Also along the banks of these canals is Phaung Daw Oo Paya which looks much like many other temples in Myanmar but which houses five famous Buddha images, if you can call them images.

After several months in east and southeast Asia the various Buddha images in the halls and shrines are beginning to blur in our minds. We have picked up small knowledge of some of the iconography such as the meaning of the various hand positions or a topknot versus a flame but most of the subtleties of many of the differences such as those between a Thai Sukothai style and a Burmese Mandalay style image are lost on us. What is impressive here is the huge quantity of images and the veneration the more important ones get. You could (and many pious Burmese do) make a tour of the country on the theme of visiting the most famous of these images.

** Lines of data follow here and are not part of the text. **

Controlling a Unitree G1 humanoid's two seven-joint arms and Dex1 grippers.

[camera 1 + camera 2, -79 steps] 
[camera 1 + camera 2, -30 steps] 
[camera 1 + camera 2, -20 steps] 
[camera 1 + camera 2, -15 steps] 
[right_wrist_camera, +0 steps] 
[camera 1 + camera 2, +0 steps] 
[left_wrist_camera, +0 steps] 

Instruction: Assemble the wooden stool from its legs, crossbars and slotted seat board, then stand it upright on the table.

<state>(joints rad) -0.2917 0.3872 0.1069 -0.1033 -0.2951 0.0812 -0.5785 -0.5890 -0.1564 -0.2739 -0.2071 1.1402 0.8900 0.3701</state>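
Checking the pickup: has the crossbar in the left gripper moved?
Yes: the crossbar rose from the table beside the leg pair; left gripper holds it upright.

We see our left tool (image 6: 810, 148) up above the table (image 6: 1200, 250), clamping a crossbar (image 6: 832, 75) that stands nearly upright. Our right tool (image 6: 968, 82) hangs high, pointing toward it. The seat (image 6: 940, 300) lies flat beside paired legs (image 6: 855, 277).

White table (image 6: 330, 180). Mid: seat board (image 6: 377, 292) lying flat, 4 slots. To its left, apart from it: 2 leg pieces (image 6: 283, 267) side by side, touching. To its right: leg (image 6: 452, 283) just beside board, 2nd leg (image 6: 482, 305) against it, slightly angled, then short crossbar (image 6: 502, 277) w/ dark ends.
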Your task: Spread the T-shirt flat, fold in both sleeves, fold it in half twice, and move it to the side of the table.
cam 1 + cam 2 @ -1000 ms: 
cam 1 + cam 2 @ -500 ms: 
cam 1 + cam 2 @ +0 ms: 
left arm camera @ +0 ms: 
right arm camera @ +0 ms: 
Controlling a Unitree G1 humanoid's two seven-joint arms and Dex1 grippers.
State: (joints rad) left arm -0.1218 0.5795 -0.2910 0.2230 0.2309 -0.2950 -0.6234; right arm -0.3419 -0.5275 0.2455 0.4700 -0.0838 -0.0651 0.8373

P1340470 (947x1280)Stories about them abound. One was being transported from one temple to another on the back of an elephant but it got progressively heavier until the elephant could no longer carry it so they built a new temple around it. Another was lost when the boat carrying it sank and could not be raised. But when the soul of a beloved and pious queen was reincarnated, that little child raised it from the bottom with a thread tied to her finger. We wonder if the images are powerful in themselves, an extension of older beliefs that you see all around the edges of Burmese Buddhism, or whether they are conduits to some higher power. Or both. Or neither. We don’t know and haven’t been able to get answers.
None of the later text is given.